Crossing the audience with a startling play within a film opening for his 15th feature, directing auteur "Uncle" Jess Franco reunites with occasional cinematographer Jorge Herrero for a major turning point in his career. Becoming the first of his films not to be shot in Spain, due to as Stephen Thrower notes in the magnificent book Murderous Passions:The Delirious Cinema Of Jess Franco,the film board banning a script presented to them, (which was much simpler than the final creation) from being filmed.

Uncle Jess takes full advantage of the freedoms offered in West Germany with a sensually charged dreamy Horror atmosphere, swooning over Lorna with his trademark button-bashing trombone zoom-ins.

Having made films before this which whilst excellent, did tend to have a narrative focus, here Uncle Jess plays the Horror genre as a bare outline to playing his unique full Jazz styling.
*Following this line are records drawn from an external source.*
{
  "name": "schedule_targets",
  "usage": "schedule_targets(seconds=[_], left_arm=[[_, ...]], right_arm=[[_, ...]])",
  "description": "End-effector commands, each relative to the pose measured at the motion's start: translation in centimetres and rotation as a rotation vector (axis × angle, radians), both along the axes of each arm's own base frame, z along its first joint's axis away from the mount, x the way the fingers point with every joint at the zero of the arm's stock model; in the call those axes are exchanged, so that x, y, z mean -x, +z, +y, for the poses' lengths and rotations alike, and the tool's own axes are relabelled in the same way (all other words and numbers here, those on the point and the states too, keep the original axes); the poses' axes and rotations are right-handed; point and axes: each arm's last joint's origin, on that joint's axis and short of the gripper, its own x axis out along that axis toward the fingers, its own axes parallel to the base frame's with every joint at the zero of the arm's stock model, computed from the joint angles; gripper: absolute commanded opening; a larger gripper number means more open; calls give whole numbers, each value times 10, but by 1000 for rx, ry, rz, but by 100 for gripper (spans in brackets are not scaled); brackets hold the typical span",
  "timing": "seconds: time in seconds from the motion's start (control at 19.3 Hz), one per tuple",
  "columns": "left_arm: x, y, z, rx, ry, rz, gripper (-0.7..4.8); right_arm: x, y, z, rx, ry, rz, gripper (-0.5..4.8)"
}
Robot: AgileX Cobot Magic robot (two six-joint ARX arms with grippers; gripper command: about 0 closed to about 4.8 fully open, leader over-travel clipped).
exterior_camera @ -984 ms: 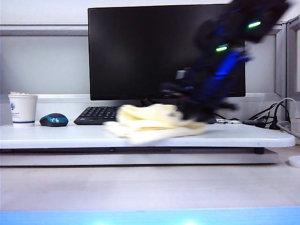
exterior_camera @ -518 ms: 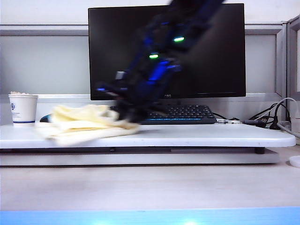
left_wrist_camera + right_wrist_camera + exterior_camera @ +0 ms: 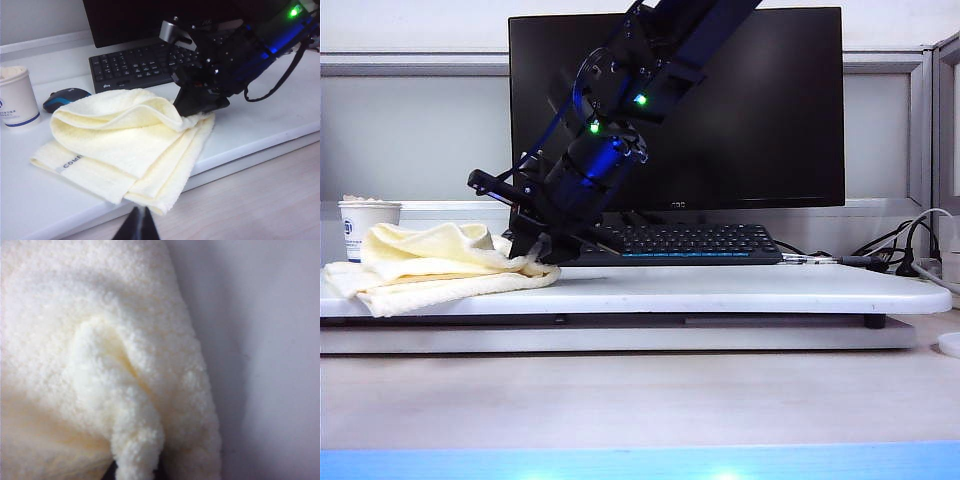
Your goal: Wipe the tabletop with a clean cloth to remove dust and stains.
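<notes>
Right gripper (image 3: 535,250) clamped on cloth (image 3: 430,265), which lies bunched on tabletop (image 3: 750,290) just beside paper cup (image 3: 368,222). Left gripper (image 3: 137,225) near cloth; barely visible, probably closed.

Right arm (image 3: 620,110): black links, glossy blue housing near wrist, two green indicator lights, thin black cables looped alongside. Right end effector (image 3: 535,248): black, angular, silver block at wrist. Left end effector (image 3: 136,227): only dark pointed fingertips visible.
</notes>
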Motion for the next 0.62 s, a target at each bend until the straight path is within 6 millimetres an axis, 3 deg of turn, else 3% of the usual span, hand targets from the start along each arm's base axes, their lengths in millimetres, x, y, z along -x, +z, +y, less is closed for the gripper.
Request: schedule_targets(seconds=[0.05,0.16,0.36,0.62], left_arm=[[0,1,0,6,-6,-5,-6],[0,1,0,6,-6,-6,-6],[0,1,0,5,-6,-6,-6],[0,1,0,5,-6,-6,-6]], right_arm=[[3,-9,-2,23,31,67,81],[2,-2,-1,17,31,60,204],[-3,19,2,-11,32,22,366],[-11,57,-2,-4,35,-65,374]])
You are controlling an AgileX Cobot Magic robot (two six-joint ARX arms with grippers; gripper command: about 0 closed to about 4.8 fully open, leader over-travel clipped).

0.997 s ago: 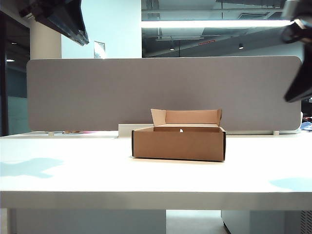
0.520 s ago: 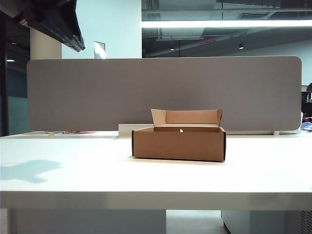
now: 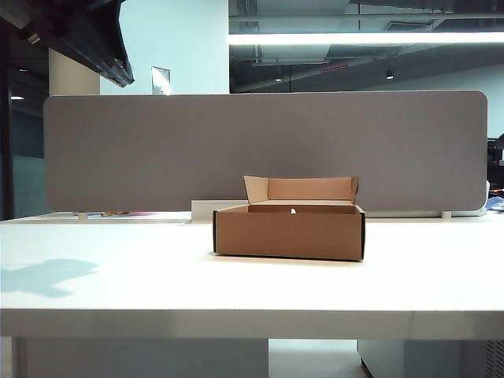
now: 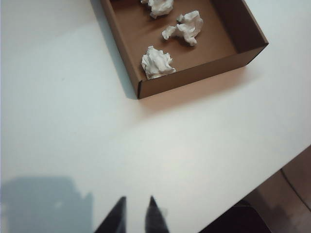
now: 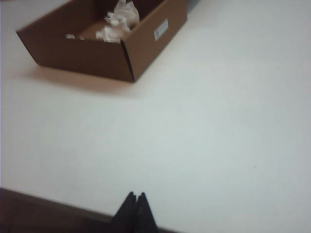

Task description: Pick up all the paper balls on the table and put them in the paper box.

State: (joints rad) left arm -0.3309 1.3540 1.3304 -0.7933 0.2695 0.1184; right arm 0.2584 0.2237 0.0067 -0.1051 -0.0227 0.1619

From the opening staged set-piece, Jess hits the notes of a major theme across his works, with the blending of dreams and reality in a ultra-stylised tapestry formed from distorted wide-shots weaved with shards of bright colour, seeping into the saturated crisply lit coloured world Lorna acts in, all wrapped in Jerry van Rooyen refine classical diced with Friedrich Gulda- inspired Jazz score.

Disputed later by Jess as Pier A. Caminnecci only getting the script credit so it could meet the legal limit of being a German co-production, whoever was the actual writer, magic's up a superb dream-logic horror nightmare, dropping references to De Sade and Freud, (major recurring themes of Jess) like sweet gumball's , that satirize psycho-analyses and Art-House cinema,with the word association games Lorna plays blurring her murderous dreams into reality.

The first of nine times they teamed up,Jack Taylor gives a terrific turn as Lorna's lover Mulligan, thanks to Taylor threading Mulligan's digs into Lorna's mind with a wry curiosity, whilst Howard Vernon reunites with Jess to add a fitting mysterious air as Kapp. Shining with glamour in her dream state,gorgeous Janine Reynaud gives a hypnotic performance as Lorna,thanks to Reynaud bringing out a depth in Lorna's erotic dreamy lust bending to terror from a murderous loss on reality,as Uncle Jess sets the succubus free.